WHAT TO WORK ON:
Skip the pictures. Output only the lines below starting at the line with "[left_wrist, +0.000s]" and ending at the line with "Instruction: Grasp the", both ends included, exactly as they are.

RECORDS FOR THIS EXERCISE:

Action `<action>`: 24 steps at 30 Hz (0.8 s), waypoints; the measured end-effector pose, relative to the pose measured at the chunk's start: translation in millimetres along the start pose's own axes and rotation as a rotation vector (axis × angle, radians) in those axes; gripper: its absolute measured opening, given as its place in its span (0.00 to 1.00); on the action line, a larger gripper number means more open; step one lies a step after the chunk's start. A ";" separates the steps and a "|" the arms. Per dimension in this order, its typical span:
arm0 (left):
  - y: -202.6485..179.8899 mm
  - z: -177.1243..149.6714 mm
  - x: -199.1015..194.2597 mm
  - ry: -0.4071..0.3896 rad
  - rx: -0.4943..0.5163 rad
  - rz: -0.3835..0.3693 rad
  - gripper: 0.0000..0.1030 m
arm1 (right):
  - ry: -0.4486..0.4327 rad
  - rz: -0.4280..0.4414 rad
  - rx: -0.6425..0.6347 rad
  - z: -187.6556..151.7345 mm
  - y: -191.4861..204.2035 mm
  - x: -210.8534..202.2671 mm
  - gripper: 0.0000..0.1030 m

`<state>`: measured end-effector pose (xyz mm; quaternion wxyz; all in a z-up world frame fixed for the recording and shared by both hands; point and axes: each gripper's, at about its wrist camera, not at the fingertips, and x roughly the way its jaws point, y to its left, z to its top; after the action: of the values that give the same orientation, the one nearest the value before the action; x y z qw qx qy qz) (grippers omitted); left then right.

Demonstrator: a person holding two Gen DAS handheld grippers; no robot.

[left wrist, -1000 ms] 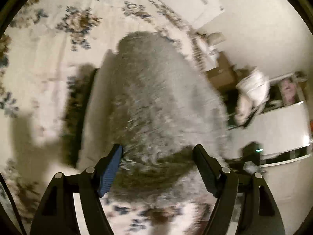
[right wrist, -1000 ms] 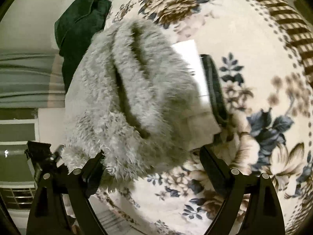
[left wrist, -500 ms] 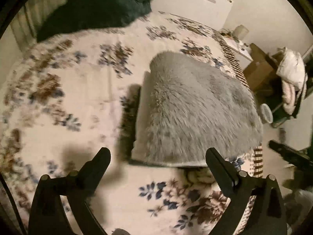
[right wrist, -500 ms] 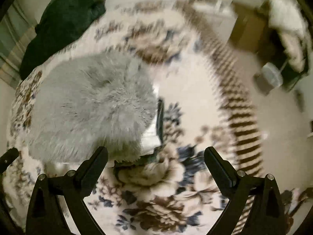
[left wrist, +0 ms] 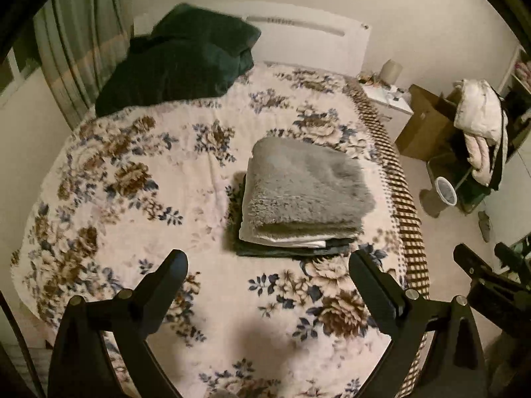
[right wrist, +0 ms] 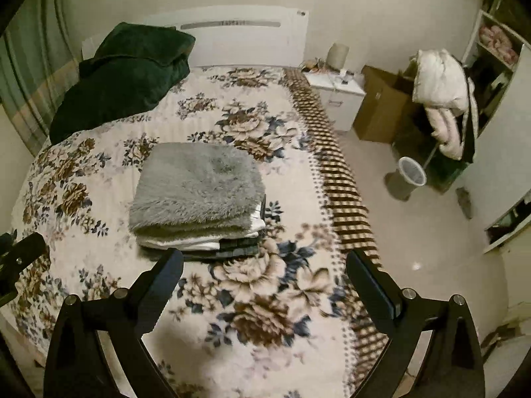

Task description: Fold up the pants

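You hold both tools spread and empty, left tool and right tool, above the bed; the folded grey pants rest atop a stack.

A dim bedroom: a bed under a floral cover, white headboard at 12 o'clock, white nightstand and cardboard box at 2 o'clock, striped curtain at 10 o'clock.

Both wrist views look down from above the bed's foot toward the headboard; both share the folded pants.
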<state>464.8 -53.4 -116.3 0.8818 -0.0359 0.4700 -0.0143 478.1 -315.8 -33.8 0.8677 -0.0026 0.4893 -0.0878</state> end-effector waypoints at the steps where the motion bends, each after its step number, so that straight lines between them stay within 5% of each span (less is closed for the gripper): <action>1: -1.9 -3.5 -12.8 -0.013 0.009 -0.001 0.96 | -0.008 -0.001 0.000 -1.4 0.6 -20.4 0.97; 14: -22.4 -62.4 -182.6 -0.203 0.109 0.033 0.96 | -0.130 0.039 0.027 -69.9 -9.9 -243.9 0.97; 24: -19.9 -91.5 -241.4 -0.276 0.077 -0.004 0.96 | -0.227 0.029 0.027 -110.6 -19.6 -352.1 0.97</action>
<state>254.4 -63.5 34.2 0.9387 -0.0047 0.3435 -0.0288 203.2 -271.5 209.2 0.9186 0.0063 0.3868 -0.0810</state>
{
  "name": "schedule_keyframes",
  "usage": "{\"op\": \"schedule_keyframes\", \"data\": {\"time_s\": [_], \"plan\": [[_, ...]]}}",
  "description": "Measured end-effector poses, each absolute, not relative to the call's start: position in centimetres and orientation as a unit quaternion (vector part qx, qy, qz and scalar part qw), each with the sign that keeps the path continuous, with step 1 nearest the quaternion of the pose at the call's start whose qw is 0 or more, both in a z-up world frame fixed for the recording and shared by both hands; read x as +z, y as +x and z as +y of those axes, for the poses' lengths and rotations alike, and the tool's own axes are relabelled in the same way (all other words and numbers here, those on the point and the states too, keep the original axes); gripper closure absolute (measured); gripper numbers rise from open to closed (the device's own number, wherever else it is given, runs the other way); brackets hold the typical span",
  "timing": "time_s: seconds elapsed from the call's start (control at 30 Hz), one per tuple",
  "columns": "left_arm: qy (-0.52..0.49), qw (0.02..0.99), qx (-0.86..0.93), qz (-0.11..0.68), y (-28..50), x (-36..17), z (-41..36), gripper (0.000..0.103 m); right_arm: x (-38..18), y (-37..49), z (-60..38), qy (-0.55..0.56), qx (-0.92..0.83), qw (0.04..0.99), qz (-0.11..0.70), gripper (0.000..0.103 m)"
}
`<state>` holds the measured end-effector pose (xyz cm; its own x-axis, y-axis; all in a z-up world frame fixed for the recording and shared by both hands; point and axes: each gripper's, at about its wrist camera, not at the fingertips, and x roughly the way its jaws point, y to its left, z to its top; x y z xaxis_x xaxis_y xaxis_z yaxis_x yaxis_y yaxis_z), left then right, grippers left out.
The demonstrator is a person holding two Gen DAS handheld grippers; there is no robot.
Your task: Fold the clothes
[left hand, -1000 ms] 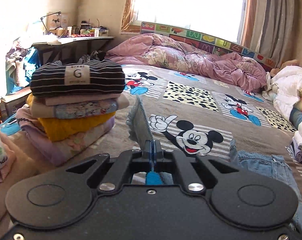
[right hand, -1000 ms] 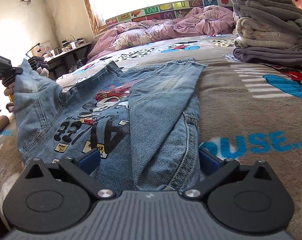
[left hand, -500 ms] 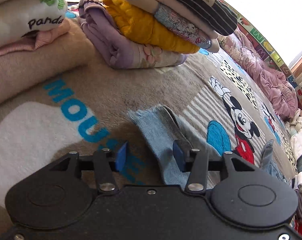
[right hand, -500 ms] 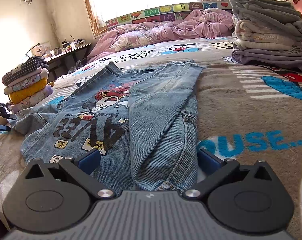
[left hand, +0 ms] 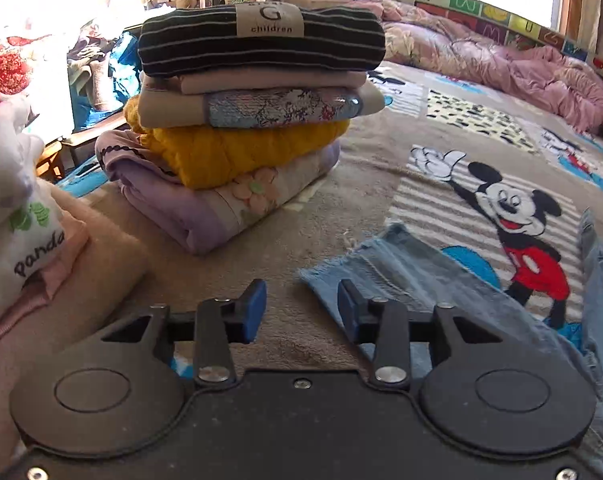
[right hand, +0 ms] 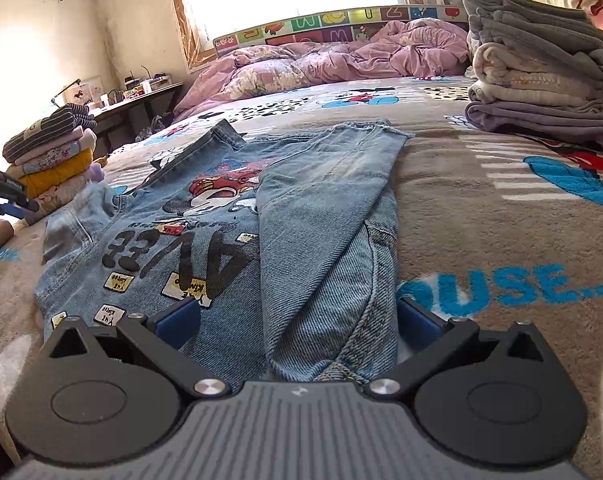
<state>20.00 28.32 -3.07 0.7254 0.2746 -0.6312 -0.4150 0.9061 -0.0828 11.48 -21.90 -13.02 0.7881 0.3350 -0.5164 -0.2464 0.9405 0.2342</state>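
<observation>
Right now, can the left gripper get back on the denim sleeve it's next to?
Probably yes. The left gripper, whose jaws have just been opening, is empty over bare blanket. The frayed sleeve cuff of the denim jacket lies flat just beside its right finger, nothing between them. The folded stack sits clear behind.

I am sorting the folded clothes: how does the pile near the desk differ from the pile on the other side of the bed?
The desk-side pile is colourful, with a black striped top piece; the grey pile is grey, cream and lilac. The grey pile appears taller. Both lie neatly folded on the blanket.
</observation>
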Motion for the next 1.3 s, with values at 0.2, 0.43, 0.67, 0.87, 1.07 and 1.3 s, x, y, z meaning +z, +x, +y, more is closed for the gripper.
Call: {"op": "schedule_keyframes", "data": {"time_s": [0.2,0.43,0.67,0.87,1.07,1.3], "plan": [[-0.181,0.916,0.141,0.328,18.3,-2.8,24.2,0.055,-12.9,11.4,-21.9,0.077,0.154,0.942,0.287,0.000],[-0.302,0.871,0.151,0.357,17.4,-7.2,20.9,0.059,-12.9,11.3,-22.0,0.075,0.153,0.943,0.287,0.000],[-0.292,0.876,0.195,0.330,16.6,-7.9,22.3,0.103,-12.9,11.1,-21.9,0.070,0.154,0.943,0.287,0.000],[-0.223,0.925,0.095,0.293,14.1,-5.2,16.3,0.096,-12.9,11.2,-21.7,0.064,0.151,0.943,0.289,0.000],[-0.130,0.924,0.080,0.352,14.2,-8.2,10.9,0.086,-12.9,11.1,-21.8,0.065,0.153,0.942,0.290,0.000],[-0.111,0.954,0.034,0.277,16.7,-5.2,10.2,0.074,-12.8,10.9,-22.0,0.057,0.153,0.941,0.298,0.000]]}}
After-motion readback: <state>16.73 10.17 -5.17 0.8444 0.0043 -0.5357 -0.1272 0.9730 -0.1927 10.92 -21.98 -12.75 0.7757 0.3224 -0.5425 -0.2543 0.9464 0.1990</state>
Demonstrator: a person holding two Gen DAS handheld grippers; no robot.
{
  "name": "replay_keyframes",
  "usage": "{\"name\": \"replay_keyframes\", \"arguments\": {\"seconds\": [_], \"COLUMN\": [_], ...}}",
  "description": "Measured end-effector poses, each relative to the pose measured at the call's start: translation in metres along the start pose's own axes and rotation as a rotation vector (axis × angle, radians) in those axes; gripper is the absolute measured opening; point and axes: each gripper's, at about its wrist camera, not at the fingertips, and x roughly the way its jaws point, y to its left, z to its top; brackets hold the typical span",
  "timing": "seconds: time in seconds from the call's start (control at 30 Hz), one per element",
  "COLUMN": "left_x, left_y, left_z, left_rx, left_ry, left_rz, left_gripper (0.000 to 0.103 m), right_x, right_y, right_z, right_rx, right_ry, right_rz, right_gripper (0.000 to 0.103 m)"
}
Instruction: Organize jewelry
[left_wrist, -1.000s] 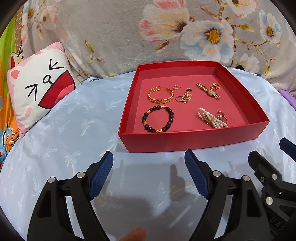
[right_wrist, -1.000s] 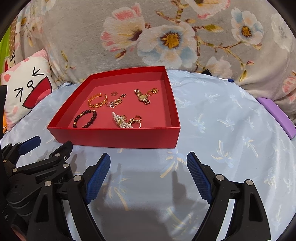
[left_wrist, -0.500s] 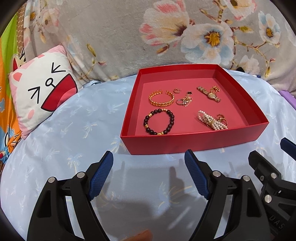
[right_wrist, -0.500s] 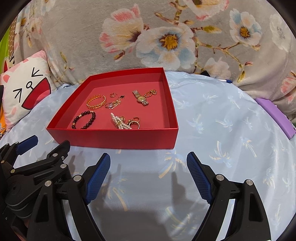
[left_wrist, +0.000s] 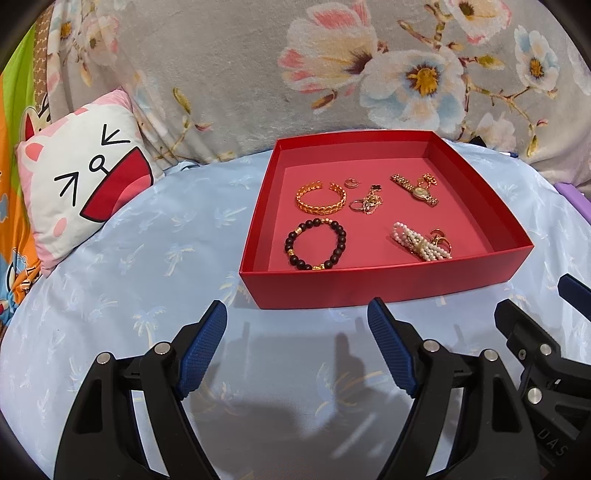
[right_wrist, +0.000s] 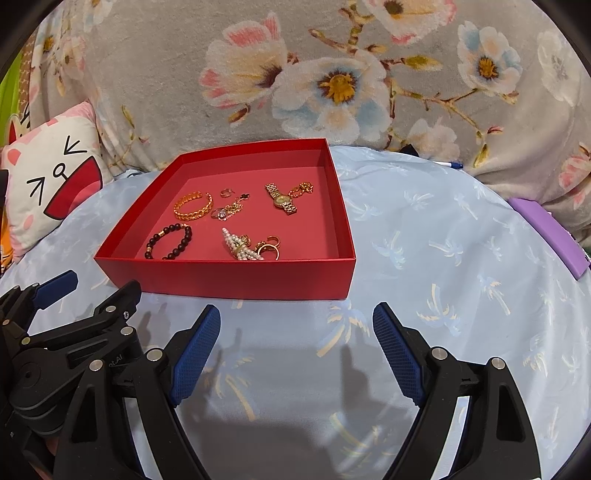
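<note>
A red tray (left_wrist: 384, 282) (right_wrist: 236, 280) lies on a light blue palm-print sheet. It holds a gold cuff bracelet (left_wrist: 320, 197) (right_wrist: 193, 206), a dark bead bracelet (left_wrist: 315, 243) (right_wrist: 169, 242), a gold watch (left_wrist: 415, 190) (right_wrist: 281, 199), a pearl bracelet (left_wrist: 419, 245) (right_wrist: 241, 246), gold rings (right_wrist: 269, 246), a small ring (left_wrist: 351, 182) and a chain tangle (left_wrist: 367, 201) (right_wrist: 227, 210). My left gripper (left_wrist: 297, 350) is open and empty, in front of the tray. My right gripper (right_wrist: 297, 354) is open and empty, in front of the tray's right corner.
A cat-face pillow (left_wrist: 81, 192) (right_wrist: 48, 181) lies at the left. A grey floral blanket (left_wrist: 332, 74) rises behind the tray. A purple flat object (right_wrist: 546, 236) lies at the right edge. A pen (right_wrist: 448, 163) lies behind the sheet.
Both views have drifted slightly, so the tray sits a little farther off and lower in frame. The jewelry has not moved. Both grippers stay open.
</note>
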Motion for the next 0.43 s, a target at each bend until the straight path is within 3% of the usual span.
{"name": "replay_keyframes", "arguments": {"seconds": [0.43], "left_x": [-0.0002], "left_y": [-0.0006], "left_z": [0.0015], "left_rx": [0.002], "left_ry": [-0.004], "left_rz": [0.008], "left_gripper": [0.075], "right_x": [0.0006], "right_y": [-0.0008], "right_z": [0.0006], "right_rx": [-0.001], "right_ry": [0.001], "right_rz": [-0.002], "right_gripper": [0.083]}}
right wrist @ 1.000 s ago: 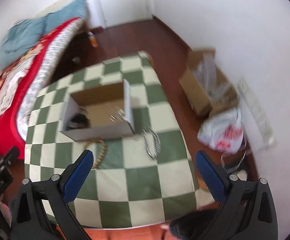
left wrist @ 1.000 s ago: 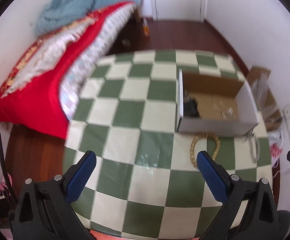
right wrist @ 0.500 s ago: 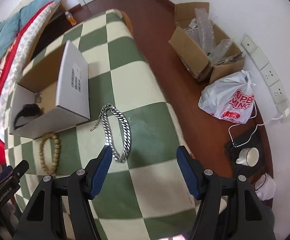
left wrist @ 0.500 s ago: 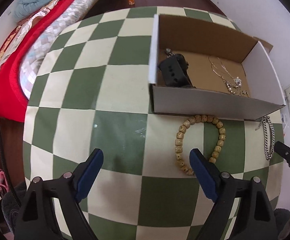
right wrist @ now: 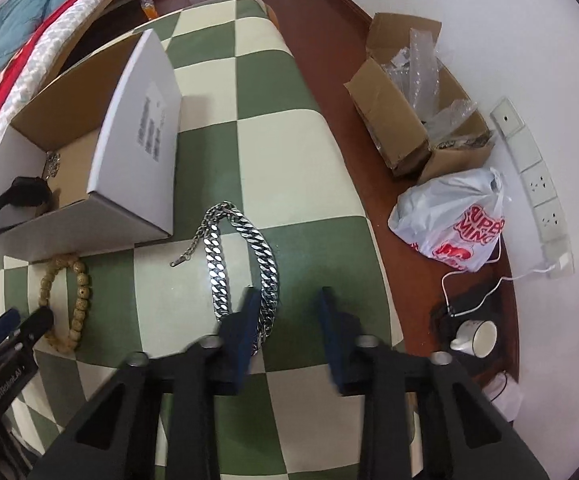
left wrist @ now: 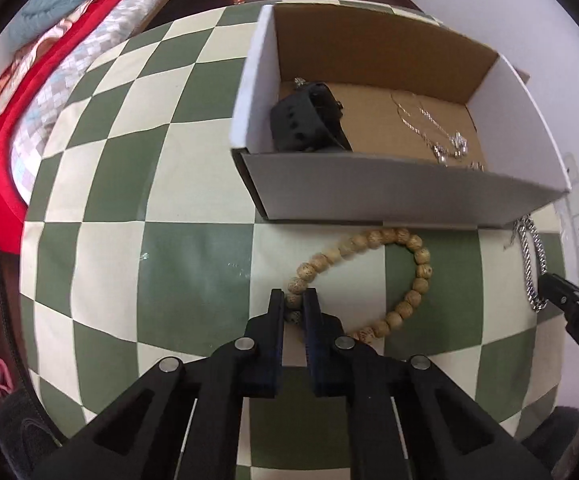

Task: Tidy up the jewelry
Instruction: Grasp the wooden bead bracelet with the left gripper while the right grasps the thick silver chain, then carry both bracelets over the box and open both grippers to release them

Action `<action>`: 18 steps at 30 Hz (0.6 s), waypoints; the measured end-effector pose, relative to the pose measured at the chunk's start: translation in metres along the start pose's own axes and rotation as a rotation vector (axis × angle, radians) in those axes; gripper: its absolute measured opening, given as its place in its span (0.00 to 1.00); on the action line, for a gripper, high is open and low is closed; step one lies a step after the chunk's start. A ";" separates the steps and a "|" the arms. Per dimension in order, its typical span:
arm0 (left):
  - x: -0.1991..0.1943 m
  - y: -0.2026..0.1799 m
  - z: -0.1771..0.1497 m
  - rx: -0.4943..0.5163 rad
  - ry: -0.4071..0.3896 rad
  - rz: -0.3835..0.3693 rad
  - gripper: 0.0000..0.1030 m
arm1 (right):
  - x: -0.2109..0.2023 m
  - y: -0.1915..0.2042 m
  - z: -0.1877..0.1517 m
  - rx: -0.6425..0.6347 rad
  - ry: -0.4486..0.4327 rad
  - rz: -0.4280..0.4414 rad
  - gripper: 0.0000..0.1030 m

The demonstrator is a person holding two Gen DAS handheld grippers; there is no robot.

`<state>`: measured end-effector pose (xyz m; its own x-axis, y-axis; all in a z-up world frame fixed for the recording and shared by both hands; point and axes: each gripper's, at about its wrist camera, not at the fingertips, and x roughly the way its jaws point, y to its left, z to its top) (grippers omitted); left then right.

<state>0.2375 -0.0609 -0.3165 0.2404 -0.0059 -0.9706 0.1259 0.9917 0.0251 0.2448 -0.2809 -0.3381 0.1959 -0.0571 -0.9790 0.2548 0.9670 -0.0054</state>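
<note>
Since one second ago: both of my grippers are lower and closer over the checked tablecloth (left wrist: 193, 264), and both sets of jaws, wide then, are narrower now.

Left gripper (left wrist: 292, 304): points steeply down at the cloth. Jaws closing; the fingers stand nearly together, with the left end of the wooden bead bracelet (left wrist: 421, 256) pinched between them. One bead shows between the tips. The rest of the loop lies flat on the cloth, curving right and up until it touches the front wall of the white cardboard box (left wrist: 369, 184).

Right gripper (right wrist: 289, 304): also points steeply down. Jaws closing, but in this view the fingers still stand apart. The near end of the silver curb chain (right wrist: 217, 268) lies at the left finger: one strand just inside it, the other passing behind it. The right finger is clear of the chain.

Chain: doubled into a narrow loop on the cloth, just in front of the box's right corner, clasp tail trailing left.

Box contents: black watch (left wrist: 309, 120) in the left corner, thin silver necklace (left wrist: 441, 136) on the right of the floor.
</note>
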 end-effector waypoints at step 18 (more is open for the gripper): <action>-0.015 0.007 -0.064 0.038 0.065 -0.033 0.07 | -0.023 -0.015 -0.089 0.013 0.124 0.148 0.09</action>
<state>0.1731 -0.0453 -0.3169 0.1731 -0.0286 -0.9845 0.1692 0.9856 0.0011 0.1525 -0.2717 -0.3333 0.1142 0.1174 -0.9865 0.2444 0.9591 0.1424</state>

ANSWER:
[left_wrist, +0.000s] 
[right_wrist, +0.000s] 
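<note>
A red tray (left_wrist: 384, 282) (right_wrist: 236, 280) lies on a light blue palm-print sheet. It holds a gold cuff bracelet (left_wrist: 320, 197) (right_wrist: 193, 206), a dark bead bracelet (left_wrist: 315, 243) (right_wrist: 169, 242), a gold watch (left_wrist: 415, 190) (right_wrist: 281, 199), a pearl bracelet (left_wrist: 419, 245) (right_wrist: 241, 246), gold rings (right_wrist: 269, 246), a small ring (left_wrist: 351, 182) and a chain tangle (left_wrist: 367, 201) (right_wrist: 227, 210). My left gripper (left_wrist: 297, 350) is open and empty, in front of the tray. My right gripper (right_wrist: 297, 354) is open and empty, in front of the tray's right corner.
A cat-face pillow (left_wrist: 81, 192) (right_wrist: 48, 181) lies at the left. A grey floral blanket (left_wrist: 332, 74) rises behind the tray. A purple flat object (right_wrist: 546, 236) lies at the right edge. A pen (right_wrist: 448, 163) lies behind the sheet.
Both views have drifted slightly, so the tray sits a little farther off and lower in frame. The jewelry has not moved. Both grippers stay open.
</note>
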Motion for the next 0.43 s, a target at each bend until the straight path is within 3% of the usual span.
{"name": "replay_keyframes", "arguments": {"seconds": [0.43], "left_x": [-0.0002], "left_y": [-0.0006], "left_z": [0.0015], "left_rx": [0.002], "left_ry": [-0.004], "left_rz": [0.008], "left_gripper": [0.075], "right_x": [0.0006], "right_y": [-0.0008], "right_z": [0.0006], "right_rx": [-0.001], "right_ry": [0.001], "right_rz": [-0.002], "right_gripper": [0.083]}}
right wrist @ 1.000 s ago: 
left wrist @ 1.000 s ago: 
right wrist @ 0.500 s ago: 
left wrist @ 0.500 s ago: 
right wrist @ now: 
left wrist @ now: 

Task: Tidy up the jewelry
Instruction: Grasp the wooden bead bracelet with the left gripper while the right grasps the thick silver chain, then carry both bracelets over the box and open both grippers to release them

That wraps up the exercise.